Mailing List Archives Public Access	UW Madison Computer Sciences Department Computer Systems Lab

[Date Prev][Date Next][Thread Prev][Thread Next][Date Index][Thread Index]

Re: [HTCondor-users] Recurring problem with job starts

Date: Wed, 2 Sep 2020 17:05:52 -0500
From: Mark Coatsworth <coatsworth@xxxxxxxxxxx>
Subject: Re: [HTCondor-users] Recurring problem with job starts

Hi Steffen, a few things to think about here.

Since your condor_starter is able to create the
/var/lib/condor/execute/dir_34972 directory, this implies it's not a
higher level permission or write access problem.

Are these jobs failing consistently in your pool? Or does the problem
seem isolated to a subset of misbehaving nodes?

You mentioned the execute nodes have other
/var/lib/condor/execute/dir_NNNNN folders.
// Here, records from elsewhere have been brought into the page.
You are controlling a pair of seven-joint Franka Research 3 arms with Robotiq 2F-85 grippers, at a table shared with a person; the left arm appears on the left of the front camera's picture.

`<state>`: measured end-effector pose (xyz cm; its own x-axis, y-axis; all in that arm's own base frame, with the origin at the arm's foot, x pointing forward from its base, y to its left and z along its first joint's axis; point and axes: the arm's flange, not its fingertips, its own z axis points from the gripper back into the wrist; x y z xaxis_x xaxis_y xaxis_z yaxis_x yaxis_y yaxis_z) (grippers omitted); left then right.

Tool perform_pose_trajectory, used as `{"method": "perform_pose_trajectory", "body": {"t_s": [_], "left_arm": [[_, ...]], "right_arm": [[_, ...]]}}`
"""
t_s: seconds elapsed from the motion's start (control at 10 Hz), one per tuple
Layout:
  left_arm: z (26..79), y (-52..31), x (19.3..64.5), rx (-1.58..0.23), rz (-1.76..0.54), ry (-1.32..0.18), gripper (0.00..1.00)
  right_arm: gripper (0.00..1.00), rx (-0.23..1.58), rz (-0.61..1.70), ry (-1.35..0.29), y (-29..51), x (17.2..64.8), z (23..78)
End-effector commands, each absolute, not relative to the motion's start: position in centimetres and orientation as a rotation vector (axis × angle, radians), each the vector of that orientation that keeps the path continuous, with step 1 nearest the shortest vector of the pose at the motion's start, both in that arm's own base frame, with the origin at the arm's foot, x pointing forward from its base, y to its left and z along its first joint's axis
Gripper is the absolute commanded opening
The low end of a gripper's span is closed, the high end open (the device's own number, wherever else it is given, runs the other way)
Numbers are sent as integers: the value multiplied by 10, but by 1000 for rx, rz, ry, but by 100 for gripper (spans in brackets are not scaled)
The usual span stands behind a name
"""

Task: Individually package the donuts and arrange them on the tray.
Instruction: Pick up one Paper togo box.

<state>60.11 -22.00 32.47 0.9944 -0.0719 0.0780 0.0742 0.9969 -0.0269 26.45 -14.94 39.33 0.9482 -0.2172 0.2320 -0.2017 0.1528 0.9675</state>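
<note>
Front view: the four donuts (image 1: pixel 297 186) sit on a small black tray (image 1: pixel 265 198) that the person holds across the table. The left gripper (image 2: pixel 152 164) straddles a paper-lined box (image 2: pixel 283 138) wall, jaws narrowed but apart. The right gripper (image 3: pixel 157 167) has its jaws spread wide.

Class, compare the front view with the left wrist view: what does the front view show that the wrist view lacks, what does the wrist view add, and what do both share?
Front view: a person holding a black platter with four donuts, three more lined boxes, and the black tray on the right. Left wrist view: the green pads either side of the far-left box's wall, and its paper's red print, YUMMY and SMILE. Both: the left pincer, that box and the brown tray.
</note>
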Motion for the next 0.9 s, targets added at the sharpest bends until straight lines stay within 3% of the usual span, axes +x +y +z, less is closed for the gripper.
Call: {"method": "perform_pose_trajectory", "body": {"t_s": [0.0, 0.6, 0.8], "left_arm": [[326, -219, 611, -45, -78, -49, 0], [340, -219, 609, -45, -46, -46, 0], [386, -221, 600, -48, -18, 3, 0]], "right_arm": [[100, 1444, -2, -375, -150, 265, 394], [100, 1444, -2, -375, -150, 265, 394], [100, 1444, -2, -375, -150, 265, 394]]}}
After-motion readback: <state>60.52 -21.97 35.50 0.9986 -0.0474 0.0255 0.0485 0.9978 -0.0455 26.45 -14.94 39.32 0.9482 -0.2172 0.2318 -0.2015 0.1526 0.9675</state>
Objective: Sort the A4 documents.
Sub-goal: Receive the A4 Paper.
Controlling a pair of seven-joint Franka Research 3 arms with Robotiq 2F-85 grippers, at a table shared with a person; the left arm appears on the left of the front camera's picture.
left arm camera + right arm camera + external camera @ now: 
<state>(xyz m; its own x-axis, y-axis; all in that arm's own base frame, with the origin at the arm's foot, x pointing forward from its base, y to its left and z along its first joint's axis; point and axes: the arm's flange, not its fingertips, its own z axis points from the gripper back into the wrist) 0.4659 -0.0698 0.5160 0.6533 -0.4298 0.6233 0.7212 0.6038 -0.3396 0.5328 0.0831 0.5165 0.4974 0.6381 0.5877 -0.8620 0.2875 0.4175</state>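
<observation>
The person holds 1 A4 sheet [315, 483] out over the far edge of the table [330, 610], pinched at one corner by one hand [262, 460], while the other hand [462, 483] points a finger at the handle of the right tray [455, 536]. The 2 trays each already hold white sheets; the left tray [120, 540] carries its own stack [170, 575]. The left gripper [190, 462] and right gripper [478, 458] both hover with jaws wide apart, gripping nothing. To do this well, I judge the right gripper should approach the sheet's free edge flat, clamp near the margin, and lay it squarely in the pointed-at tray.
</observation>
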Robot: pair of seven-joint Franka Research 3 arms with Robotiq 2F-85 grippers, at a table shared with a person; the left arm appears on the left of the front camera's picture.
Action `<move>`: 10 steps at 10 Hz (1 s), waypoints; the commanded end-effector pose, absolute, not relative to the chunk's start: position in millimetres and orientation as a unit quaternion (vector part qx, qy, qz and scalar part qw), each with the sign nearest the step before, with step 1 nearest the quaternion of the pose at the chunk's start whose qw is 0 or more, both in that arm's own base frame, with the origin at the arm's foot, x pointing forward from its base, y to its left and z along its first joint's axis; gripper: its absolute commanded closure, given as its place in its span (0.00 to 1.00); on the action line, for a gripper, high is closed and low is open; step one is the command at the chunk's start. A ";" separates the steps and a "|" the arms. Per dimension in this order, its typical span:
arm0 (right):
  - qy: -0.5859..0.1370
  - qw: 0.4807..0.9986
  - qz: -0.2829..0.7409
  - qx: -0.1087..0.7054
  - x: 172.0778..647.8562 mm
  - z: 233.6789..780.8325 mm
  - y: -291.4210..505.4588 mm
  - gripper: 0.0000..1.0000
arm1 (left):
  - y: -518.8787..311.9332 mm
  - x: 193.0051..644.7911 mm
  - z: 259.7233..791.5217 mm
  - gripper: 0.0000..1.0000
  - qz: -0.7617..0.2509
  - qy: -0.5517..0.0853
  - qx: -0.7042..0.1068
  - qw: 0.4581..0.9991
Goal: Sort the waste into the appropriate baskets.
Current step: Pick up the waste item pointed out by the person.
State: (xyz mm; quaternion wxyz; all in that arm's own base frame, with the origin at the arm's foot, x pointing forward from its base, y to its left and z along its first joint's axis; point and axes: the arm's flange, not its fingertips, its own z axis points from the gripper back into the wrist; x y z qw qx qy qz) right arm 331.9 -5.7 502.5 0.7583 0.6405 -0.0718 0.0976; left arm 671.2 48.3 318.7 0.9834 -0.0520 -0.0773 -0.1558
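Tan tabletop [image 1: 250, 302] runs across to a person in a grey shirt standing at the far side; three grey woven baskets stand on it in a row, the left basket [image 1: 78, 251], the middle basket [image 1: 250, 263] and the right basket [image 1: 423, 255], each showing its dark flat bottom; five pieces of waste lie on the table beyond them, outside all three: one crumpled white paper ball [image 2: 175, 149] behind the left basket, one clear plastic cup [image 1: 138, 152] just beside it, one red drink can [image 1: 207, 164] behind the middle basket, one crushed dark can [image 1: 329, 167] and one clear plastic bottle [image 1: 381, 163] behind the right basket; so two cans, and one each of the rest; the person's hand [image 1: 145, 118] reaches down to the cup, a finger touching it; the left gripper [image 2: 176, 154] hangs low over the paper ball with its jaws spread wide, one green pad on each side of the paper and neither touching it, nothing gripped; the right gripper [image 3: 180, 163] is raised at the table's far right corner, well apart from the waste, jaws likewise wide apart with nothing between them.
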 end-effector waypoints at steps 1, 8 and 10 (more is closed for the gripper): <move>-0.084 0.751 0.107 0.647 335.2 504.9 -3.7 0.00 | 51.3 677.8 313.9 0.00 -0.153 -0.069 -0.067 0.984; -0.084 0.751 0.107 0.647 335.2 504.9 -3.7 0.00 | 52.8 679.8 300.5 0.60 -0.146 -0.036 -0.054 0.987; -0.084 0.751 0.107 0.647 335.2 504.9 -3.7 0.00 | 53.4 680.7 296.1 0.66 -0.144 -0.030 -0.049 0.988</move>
Can you let us know what
the ownership and permissions look like on these folders, and the
files inside them?

I'm wondering if it's possible your target execute directory and files
already exist, and they have ownership or permissions that do not
allow us to overwrite files. Can you verify the folders mentioned in
the error messages do not exist?

Is /var mounting from the local disk, or from a shared file system?
(I'm assuming not a shared file system! But it's worth making sure)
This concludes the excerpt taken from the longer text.